Do you see what they saw? They saw that in this Baby they were kneeling before and worshipping that they were heirs not of something in this life but life eternal. How do I know this? Because Matthew 2 says, "They returned to their country." If I think someone is an earthly king and I've travelled hundreds of miles to pay my allegiance to him that's why the Magi gave gold I don't then leave his kingdom. And the Magi didn't; they know He's no earthly ruler; He's not just the King of the Jews but He's king of kings, of all peoples, places, tribes, and nations, and He's not just king for today or all the tomorrows there is. He's king for "time out of mind". And that's not just a 1977 lyric from Steely Dan, but from at least the 15th century (http://www.worldwidewords.org/qa/qa-tim1.htm). The idea of time out of mind' is depicted in the opening of any "Star Trek" series. You start orbiting slowly around a world and then rocket away at warp speed. The problems, the troubles, the afflictions that beset here and now are not minded by one who's living in a kingdom time out of mind.

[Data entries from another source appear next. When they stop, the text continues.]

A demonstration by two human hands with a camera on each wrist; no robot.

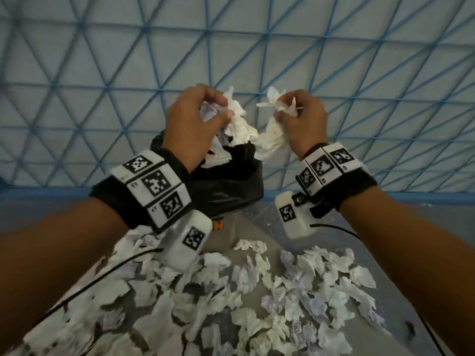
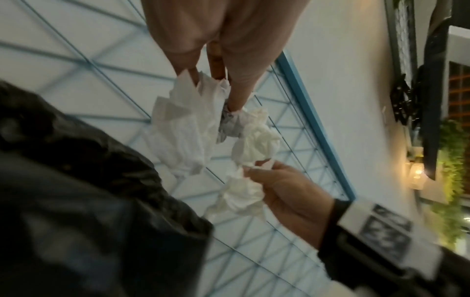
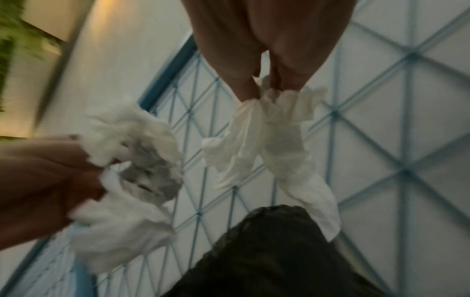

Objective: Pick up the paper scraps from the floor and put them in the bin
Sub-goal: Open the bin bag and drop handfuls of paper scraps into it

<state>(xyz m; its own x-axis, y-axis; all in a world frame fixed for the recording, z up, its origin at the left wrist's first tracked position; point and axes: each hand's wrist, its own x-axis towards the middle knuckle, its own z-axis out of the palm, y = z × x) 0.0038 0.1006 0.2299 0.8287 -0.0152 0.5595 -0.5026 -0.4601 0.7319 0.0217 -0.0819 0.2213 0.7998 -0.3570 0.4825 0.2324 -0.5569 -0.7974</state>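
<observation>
The left hand [image 1: 195, 116] is curled tight around a bunch of crumpled white paper scraps [image 1: 237, 124], fingers folded in with the paper spilling out below and to the right of the knuckles. The right hand [image 1: 300, 119] is likewise closed, gripping its own wad of scraps [image 1: 272, 134], with torn ends poking up above the fingers and a longer tail hanging under the palm. Both hands are held side by side, close but apart, directly over the black-lined bin [image 1: 226, 186], whose mouth sits just below them. Behind the wrists, nearer the person, many more loose scraps [image 1: 257, 291] lie scattered across the floor [image 1: 401, 217].
</observation>
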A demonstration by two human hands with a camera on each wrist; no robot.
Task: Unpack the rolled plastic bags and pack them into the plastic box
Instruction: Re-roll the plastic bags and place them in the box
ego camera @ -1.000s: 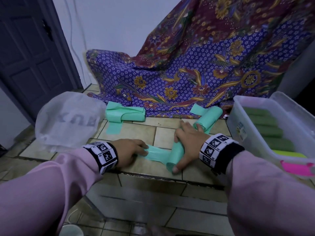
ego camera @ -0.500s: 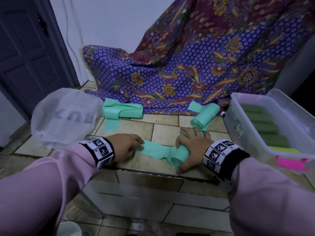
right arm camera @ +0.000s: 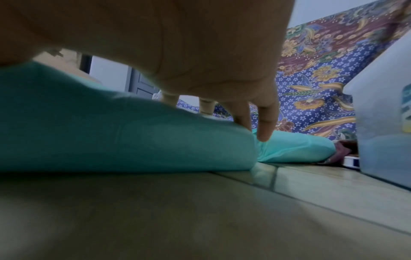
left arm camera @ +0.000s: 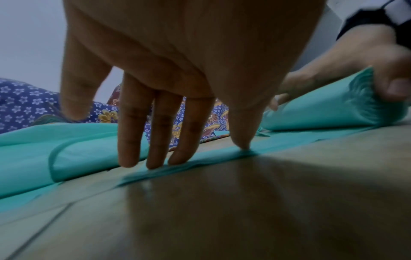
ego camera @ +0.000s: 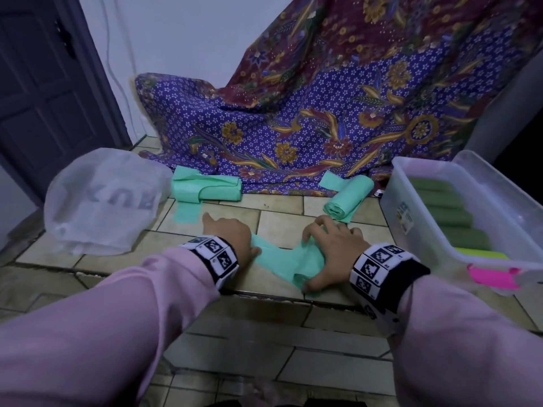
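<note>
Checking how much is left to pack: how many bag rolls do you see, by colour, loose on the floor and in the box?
Mint green rolls on the floor: 3
Dark green rolls in the plastic box: 5
Total: 8

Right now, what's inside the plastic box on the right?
The plastic box holds a row of dark green rolls lying side by side, with something yellow-green at the near end. Anything beneath them is covered; the cloudy wall blurs the rest.
</note>
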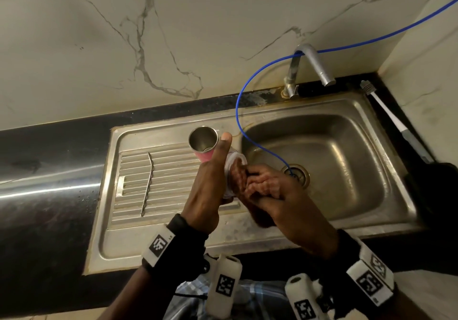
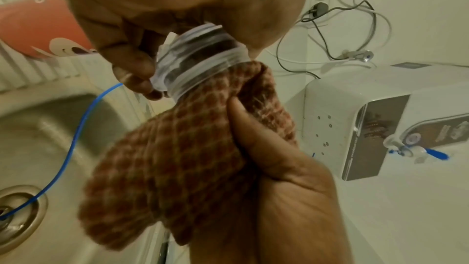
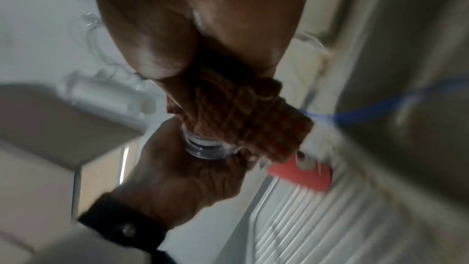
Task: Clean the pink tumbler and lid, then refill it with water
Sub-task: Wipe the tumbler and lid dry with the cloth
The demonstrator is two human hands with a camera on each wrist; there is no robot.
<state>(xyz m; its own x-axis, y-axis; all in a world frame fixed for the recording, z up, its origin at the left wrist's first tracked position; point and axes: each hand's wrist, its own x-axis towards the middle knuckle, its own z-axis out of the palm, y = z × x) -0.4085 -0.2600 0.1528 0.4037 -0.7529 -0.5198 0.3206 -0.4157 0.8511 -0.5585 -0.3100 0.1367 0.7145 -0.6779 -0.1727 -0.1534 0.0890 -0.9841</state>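
Observation:
The pink tumbler (image 1: 203,145) stands open and upright on the sink's drainboard (image 1: 138,171), its steel inside showing; it also appears in the wrist views (image 2: 38,25) (image 3: 302,174). My left hand (image 1: 210,183) grips the clear threaded lid (image 2: 200,59) at the basin's left edge, thumb pointing up. My right hand (image 1: 277,195) holds a brown checked cloth (image 2: 177,148) and has part of it stuffed into the lid (image 3: 203,148). The lid's top is hidden by my fingers.
A bent metal straw (image 1: 147,183) lies on the drainboard ribs. A blue tube (image 1: 247,91) runs from the wall, past the tap (image 1: 314,64), into the basin drain (image 1: 296,174). A brush (image 1: 394,118) lies right of the sink. A white water purifier (image 2: 380,123) hangs nearby.

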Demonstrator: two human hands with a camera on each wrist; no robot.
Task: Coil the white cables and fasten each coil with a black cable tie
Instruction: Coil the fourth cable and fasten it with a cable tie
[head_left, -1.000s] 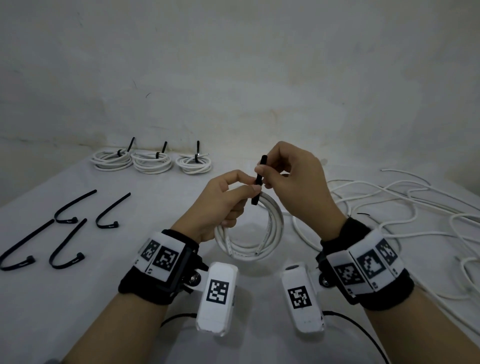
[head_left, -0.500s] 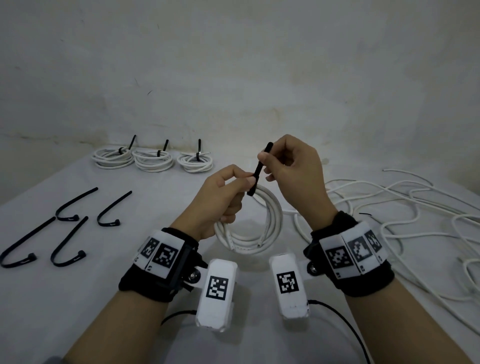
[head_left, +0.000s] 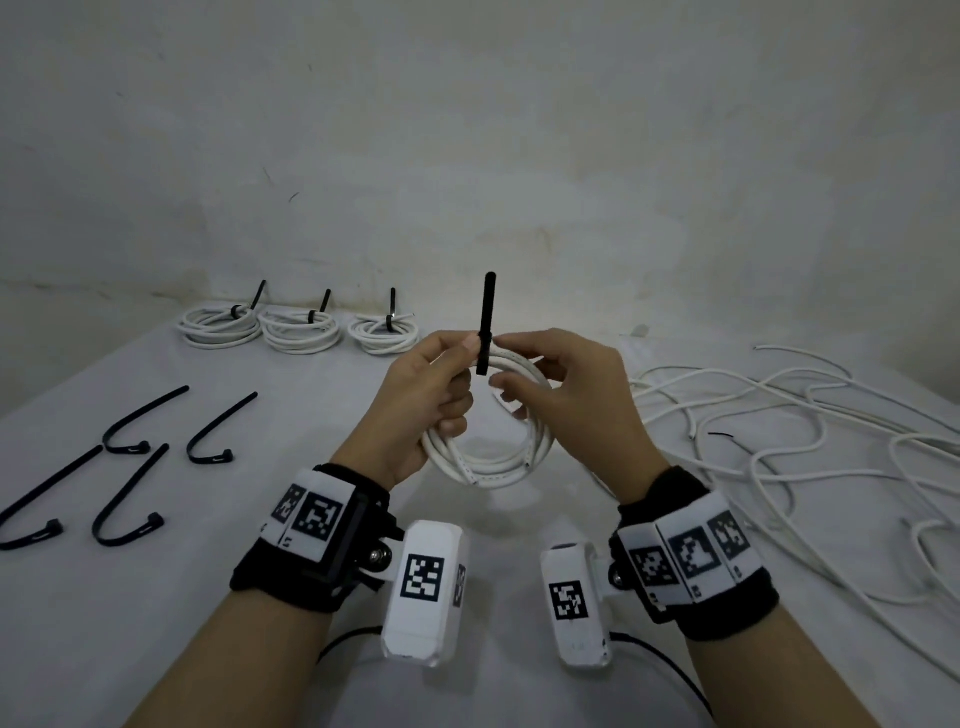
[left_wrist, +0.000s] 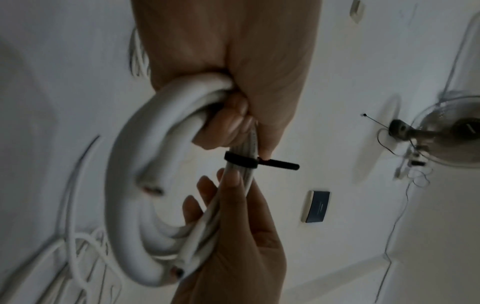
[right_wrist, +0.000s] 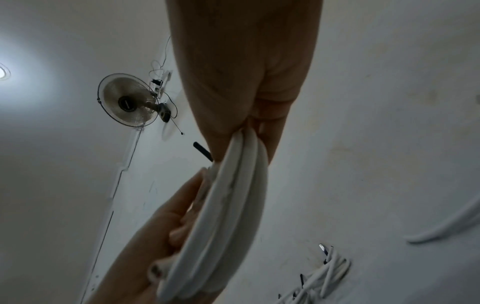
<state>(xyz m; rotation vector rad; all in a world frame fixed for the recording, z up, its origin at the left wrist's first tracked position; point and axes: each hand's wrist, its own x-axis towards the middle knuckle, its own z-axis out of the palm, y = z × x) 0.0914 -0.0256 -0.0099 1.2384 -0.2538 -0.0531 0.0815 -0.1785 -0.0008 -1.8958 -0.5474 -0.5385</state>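
Table's (head_left: 519, 519) pretty busy: three tied coils (head_left: 298, 327) lined up at the back by the wall, four loose black ties (head_left: 124, 467) off to the left, and a tangle of white cable (head_left: 805, 441) sprawled on the right. Nothing blocks the middle, where both hands hold one coil (head_left: 488, 452) up off the table. Left hand (head_left: 421, 400) has its fingers curled round the coil's left side. Right hand (head_left: 571, 395) pinches the top strands between thumb and fingers. The cable tie (head_left: 485, 322) wraps the bundle right between the two grips, tail sticking straight up.
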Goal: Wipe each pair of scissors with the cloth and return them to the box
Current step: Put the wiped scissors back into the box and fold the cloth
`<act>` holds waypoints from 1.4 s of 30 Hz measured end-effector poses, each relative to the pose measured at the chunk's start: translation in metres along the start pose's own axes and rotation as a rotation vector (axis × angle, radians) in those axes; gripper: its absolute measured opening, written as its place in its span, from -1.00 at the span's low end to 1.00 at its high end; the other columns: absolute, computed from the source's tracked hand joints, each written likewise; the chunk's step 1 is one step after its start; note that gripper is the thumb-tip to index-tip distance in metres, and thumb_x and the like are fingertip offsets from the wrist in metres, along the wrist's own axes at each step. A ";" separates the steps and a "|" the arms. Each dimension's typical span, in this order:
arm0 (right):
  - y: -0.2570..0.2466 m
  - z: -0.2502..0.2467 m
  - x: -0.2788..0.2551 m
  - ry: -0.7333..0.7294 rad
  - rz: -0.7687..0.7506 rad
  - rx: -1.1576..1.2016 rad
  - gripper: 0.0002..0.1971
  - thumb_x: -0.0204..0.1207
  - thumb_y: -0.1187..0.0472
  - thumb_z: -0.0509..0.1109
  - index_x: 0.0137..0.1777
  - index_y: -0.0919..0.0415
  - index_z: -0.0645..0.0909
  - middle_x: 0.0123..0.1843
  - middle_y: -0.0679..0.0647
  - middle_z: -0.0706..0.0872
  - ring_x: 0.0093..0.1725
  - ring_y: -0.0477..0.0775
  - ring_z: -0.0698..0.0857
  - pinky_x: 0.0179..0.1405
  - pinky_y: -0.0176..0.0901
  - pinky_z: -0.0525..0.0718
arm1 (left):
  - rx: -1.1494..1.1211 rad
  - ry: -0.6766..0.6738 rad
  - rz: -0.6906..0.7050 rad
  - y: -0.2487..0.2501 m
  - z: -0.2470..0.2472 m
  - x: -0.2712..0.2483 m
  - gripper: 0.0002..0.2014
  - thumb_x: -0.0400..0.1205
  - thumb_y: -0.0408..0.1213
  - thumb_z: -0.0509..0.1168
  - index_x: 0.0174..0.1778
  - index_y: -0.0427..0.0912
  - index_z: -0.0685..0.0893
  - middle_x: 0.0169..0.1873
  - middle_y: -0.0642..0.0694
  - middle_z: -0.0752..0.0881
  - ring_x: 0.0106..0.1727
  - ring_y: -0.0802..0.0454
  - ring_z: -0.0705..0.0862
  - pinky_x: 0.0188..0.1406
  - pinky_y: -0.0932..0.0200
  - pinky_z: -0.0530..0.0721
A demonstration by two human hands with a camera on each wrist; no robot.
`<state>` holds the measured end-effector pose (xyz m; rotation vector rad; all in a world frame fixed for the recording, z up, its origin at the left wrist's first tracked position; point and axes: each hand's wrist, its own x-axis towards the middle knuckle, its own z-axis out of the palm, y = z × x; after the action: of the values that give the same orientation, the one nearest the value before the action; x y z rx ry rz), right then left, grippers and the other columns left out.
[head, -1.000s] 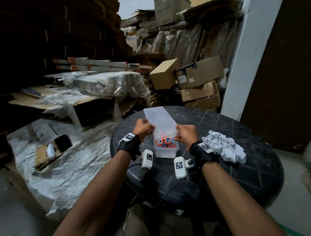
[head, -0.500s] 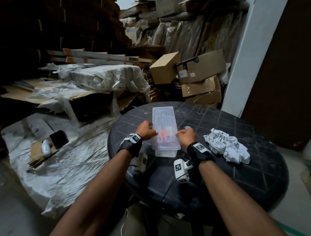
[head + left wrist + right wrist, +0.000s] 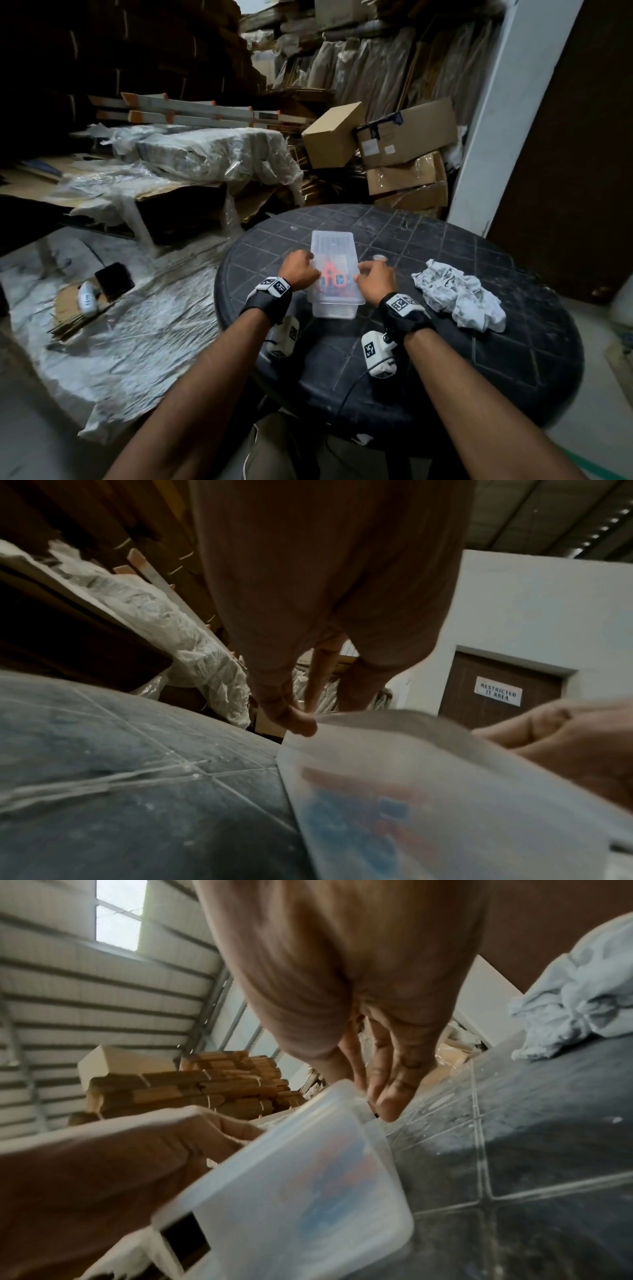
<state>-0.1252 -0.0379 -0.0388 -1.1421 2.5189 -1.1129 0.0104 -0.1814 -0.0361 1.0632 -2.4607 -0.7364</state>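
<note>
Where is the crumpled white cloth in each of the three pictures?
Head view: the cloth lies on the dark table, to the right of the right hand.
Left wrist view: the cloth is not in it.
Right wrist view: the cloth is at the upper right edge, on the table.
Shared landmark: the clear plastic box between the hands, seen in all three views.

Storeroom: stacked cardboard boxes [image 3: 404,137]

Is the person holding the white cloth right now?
No, the cloth lies crumpled on the table, while the left hand and right hand are both at the box.
</note>
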 end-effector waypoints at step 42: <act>0.020 0.018 0.110 -0.324 -0.258 -0.342 -0.43 0.86 -0.03 0.11 0.81 0.11 0.21 0.85 0.05 0.16 0.79 0.23 0.24 0.76 0.22 0.21 | 0.423 -0.246 0.116 -0.018 -0.003 0.099 -0.11 0.59 0.40 0.02 0.80 -0.03 0.20 0.79 -0.03 0.17 0.71 -0.31 0.26 0.64 -0.36 0.30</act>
<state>-0.2055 -0.1168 -0.0492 -1.6222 2.4043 -0.4898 -0.0423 -0.2670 -0.0328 1.0041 -2.9492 -0.3317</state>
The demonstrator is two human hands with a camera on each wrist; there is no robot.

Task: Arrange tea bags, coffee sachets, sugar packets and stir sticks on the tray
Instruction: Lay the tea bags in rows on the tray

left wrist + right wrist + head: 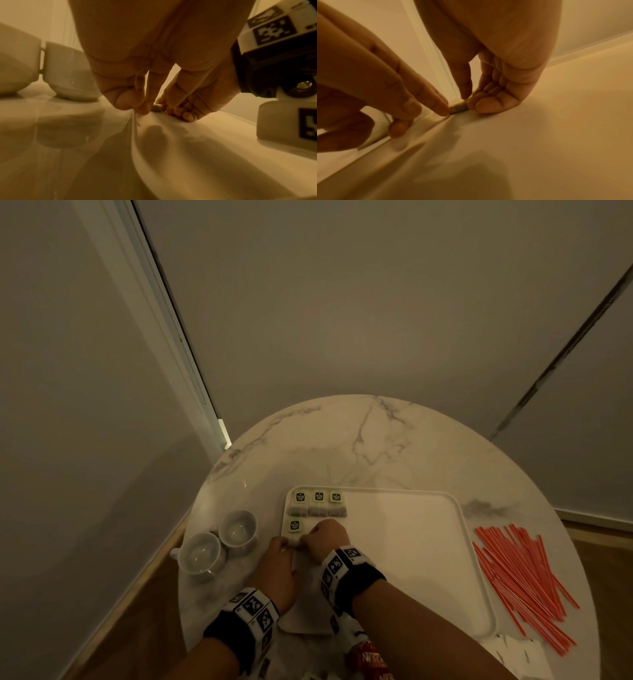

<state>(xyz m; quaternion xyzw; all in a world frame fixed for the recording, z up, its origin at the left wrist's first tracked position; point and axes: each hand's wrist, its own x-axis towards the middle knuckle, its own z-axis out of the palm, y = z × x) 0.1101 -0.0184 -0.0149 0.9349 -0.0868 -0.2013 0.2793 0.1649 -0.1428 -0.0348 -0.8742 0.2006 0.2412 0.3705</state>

Do you see what the Magi saw or what Herod did? Herod heard the news of Epiphany and was disturbed, and since I spend so much time that way I must be seeing what he did: my defeat and the end of my kingdom. And in a sense, it is. Scripture says Jesus appeared, epiphanied, to destroy the works of the Devil, and that includes my Old Adam and sinful nature. And that's all Herod could see. But the Magi see their King, and God, and Savior and that buckled their knees, opened their hearts in worship, and their pockets with gifts. Do you see what they saw? I don't always, but I do today. Amen.